As we explored how the event affected him and how it might affect his employees, Derek thought through some possible actions and created a plan. In the process, we recognized some valuable lessons for leaders in communities facing exceptionally difficult events.
Bring your emotions to work. Some people believe that emotions should be left at home. In fact, for a long time this “myth of rationality” guided workplace expectations. And yet, it’s impossible. We all have emotions, and asking one another to not bring them to work or to repress them is, in the former case impossible and in the latter unadvisable. Research by Daniel Weinberger, a psychologist at Stanford University shows people who consistently repress emotions have a higher risk for asthma, high blood pressure, infectious diseases, and overall ill health. Emotional Intelligence is a cornerstone of leadership and it involves understanding our own and others’ emotions and navigating them affectively – not suppressing them.

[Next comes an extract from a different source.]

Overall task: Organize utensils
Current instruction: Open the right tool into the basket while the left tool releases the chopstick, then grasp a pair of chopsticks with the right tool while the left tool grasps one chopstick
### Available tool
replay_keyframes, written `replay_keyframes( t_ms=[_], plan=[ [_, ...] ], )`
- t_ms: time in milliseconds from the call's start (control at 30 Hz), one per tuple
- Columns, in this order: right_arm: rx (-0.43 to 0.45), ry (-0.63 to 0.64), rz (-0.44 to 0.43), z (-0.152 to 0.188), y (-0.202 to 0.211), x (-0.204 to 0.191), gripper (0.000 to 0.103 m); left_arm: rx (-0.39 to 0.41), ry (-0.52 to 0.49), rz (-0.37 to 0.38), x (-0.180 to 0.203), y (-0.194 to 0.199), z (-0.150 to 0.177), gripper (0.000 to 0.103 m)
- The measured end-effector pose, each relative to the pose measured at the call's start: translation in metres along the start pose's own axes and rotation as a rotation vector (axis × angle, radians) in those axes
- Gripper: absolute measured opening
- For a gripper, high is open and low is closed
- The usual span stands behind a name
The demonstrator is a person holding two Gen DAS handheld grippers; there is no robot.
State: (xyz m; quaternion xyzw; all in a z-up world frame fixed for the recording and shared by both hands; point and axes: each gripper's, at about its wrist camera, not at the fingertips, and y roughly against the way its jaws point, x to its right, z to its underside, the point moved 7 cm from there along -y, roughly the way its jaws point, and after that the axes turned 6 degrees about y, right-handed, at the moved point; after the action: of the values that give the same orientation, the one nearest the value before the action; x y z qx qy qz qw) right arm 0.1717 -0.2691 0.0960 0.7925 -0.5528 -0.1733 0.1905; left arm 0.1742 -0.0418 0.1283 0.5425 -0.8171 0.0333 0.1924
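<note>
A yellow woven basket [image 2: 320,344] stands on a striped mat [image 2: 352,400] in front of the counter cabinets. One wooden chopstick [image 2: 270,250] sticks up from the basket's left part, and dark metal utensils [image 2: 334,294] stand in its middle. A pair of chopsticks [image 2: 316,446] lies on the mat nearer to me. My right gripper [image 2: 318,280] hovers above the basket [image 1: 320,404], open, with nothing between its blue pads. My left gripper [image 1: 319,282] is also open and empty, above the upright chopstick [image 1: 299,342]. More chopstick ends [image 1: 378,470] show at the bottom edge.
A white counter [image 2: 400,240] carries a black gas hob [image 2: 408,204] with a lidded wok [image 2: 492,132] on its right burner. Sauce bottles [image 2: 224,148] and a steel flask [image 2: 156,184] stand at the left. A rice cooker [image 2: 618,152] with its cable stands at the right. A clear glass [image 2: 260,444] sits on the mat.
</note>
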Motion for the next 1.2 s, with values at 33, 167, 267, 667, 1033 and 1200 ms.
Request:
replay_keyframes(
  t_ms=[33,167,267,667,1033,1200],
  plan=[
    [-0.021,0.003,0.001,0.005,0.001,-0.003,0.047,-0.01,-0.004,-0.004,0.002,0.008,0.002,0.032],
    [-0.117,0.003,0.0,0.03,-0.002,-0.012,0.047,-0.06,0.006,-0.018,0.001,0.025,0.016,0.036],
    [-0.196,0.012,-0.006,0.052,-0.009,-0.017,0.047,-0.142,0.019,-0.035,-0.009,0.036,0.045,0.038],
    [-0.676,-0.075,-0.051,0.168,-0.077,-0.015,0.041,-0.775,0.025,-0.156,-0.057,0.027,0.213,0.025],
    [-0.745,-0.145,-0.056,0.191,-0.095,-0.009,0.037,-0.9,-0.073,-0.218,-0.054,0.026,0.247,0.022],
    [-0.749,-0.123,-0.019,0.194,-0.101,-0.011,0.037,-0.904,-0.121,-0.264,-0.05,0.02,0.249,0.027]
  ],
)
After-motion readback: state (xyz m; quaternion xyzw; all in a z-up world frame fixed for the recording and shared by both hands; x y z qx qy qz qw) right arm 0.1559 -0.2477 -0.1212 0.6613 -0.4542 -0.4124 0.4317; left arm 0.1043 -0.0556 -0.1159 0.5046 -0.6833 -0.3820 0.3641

Be willing to be imperfect. Derek has a blog. He said he might write about his reflections on the tragedy later in the week, when he had more of the facts and understood more about what happened. We talked about the possibility and impact of blogging sooner – that day even – and sharing his confusion and upset, instead of or maybe in addition to his later analysis and perspective. This was not his typical approach, which, I think, made him uncomfortable. Brene Brown, the noted researcher in the field of vulnerability says that being imperfect is about being vulnerable and that the most dangerous myth about vulnerability is that it equals weakness. On the contrary, she says “Vulnerability sounds like truth and feels like courage. Truth and courage aren’t’ always comfortable, but they’re never weaknesses.”